Yes, the lover knew he was most likely to be the father but, rather than break two marriages, he decided it was better to part.
Were they to tell their father?
Moira thought no, but agreed to meet this half sibling Max had already seen looked like their family.
It was discovering that this man’s birthdate was only two weeks before her own that completely unnerved Moira.
Max, who sounded almost cheerful over his often stern father being caught out, was quite decided that this new relation was entitled to meet his sperm parent.
He told the old man and set up a meeting.
Patrick, too, seemed to find some pleasure in his father-in-law “finally being cornered” – that was how he put it.
“He never shows himself – he draws others out and uses that impressive education to make interesting remarks.”
Moira found everything out of her hands – she had no control over any of it and no one was standing beside her.
She could not banish this nice enough man who shared her birth year and month.
There was no way to restore her father to the place he’d occupied for as long as she could recall.
Had their mother known?
Was Moira’s conception and premature arrival connected to knowledge of this other pregnancy?
Did their father have any more affairs? If so might there be another half sibling yet to surface?
Had he spared thought for this other child while she was assuming herself his only “little one” and his darling?

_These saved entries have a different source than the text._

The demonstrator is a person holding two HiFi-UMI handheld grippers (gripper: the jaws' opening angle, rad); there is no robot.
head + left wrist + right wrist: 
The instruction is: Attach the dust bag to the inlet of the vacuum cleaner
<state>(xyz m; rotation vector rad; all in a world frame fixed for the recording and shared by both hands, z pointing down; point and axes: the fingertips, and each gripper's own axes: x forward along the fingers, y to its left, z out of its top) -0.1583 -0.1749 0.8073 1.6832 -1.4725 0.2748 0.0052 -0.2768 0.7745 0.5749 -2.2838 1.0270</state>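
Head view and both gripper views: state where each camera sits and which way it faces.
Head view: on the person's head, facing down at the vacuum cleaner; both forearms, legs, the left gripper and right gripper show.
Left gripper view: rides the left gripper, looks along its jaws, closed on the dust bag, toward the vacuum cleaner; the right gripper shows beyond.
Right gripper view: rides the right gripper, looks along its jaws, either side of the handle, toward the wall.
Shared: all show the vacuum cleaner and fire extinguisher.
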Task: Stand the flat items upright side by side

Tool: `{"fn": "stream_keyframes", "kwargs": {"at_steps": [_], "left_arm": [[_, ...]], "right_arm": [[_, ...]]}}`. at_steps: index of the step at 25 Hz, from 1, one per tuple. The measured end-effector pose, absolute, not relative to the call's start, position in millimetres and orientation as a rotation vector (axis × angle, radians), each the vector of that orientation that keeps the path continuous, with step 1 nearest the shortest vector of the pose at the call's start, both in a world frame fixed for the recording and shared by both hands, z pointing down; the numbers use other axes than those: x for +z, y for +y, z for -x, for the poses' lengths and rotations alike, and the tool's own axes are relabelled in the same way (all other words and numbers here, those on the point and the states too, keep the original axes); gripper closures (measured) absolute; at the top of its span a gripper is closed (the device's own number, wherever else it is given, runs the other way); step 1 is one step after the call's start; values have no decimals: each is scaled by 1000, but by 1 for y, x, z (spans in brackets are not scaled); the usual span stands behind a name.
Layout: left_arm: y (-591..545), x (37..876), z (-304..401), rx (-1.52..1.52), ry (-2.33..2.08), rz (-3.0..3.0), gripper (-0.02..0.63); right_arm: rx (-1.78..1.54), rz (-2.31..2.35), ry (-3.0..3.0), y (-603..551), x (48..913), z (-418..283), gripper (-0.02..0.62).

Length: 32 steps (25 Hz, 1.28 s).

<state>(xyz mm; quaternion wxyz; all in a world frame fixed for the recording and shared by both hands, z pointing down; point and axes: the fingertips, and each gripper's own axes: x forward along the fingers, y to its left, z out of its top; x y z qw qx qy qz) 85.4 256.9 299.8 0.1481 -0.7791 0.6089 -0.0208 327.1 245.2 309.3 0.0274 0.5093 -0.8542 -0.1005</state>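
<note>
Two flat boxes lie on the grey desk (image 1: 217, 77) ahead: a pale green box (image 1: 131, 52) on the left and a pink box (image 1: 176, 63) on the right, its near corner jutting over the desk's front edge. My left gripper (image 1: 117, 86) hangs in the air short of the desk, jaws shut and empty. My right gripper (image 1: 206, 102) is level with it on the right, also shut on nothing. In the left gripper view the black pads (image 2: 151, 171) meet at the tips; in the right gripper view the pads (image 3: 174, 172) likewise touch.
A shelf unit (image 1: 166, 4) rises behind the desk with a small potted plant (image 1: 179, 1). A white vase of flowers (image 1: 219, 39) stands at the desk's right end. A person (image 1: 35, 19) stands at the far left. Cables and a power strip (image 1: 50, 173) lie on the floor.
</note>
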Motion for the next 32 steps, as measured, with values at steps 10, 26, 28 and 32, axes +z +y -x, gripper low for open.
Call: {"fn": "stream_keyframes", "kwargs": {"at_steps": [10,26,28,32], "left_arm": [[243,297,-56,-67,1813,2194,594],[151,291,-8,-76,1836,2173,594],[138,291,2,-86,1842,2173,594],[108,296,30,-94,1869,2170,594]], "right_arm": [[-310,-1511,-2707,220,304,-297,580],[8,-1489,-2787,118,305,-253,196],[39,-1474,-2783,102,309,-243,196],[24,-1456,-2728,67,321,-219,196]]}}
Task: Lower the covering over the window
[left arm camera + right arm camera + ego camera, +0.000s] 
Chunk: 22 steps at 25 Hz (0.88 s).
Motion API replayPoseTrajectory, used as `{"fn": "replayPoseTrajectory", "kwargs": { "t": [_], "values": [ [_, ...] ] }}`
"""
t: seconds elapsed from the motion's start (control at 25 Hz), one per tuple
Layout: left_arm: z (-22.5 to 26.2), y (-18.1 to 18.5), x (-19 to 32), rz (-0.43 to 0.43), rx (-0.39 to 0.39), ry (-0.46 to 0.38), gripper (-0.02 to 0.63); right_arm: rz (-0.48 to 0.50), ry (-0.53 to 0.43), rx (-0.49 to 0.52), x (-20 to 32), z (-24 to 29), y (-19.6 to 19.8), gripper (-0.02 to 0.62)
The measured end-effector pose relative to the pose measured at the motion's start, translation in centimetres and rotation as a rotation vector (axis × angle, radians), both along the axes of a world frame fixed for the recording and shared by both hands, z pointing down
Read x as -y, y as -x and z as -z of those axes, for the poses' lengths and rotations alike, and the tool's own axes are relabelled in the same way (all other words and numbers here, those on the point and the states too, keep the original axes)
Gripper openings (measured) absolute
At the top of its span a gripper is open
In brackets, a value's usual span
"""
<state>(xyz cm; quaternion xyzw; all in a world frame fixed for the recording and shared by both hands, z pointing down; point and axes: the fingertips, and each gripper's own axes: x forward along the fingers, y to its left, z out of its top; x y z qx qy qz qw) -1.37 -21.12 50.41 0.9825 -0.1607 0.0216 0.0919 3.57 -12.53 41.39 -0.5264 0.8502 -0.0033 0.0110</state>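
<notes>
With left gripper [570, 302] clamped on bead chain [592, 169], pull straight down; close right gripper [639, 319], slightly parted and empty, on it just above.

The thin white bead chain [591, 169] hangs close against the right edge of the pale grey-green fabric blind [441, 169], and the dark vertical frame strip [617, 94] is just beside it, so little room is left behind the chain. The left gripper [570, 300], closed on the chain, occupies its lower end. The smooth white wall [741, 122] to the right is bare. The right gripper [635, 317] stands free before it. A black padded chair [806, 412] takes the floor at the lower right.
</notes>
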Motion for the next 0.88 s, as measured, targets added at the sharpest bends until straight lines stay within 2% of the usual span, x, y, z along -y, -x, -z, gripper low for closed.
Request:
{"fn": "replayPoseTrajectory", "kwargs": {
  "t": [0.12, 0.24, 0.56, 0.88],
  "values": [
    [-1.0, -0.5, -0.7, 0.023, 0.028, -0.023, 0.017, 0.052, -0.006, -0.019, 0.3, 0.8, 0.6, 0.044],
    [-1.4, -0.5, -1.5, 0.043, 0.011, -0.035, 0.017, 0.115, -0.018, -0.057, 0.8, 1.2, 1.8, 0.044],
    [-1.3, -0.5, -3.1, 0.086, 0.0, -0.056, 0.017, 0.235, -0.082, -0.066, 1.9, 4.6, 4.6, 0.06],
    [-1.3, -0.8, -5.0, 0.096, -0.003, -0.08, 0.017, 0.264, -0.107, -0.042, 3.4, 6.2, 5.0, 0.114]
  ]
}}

She could not face the meeting Max had arranged at his house but heard from Molly immediately after it – how their father slid from his usual curiosity about the younger man and offering thoughtful judgement, to a total blank, as if he hadn’t a notion of what was happening.
He made no mention of having met this product of an affair to Moira and, when she finally tried to open up the subject in relation to her own early birth, her father’s face fell into a shocking bewilderment.
Then surprisingly fast he was back in shape and critical of Max stirring trouble yet once more.
Moira could not get the conversation she sought as she watched the pillar of her life slide into confusion.
Although her father kept his straight back and air of being sure, she could see how far he was disengaging.
And was she to be left shaken, alone and awake to new questions?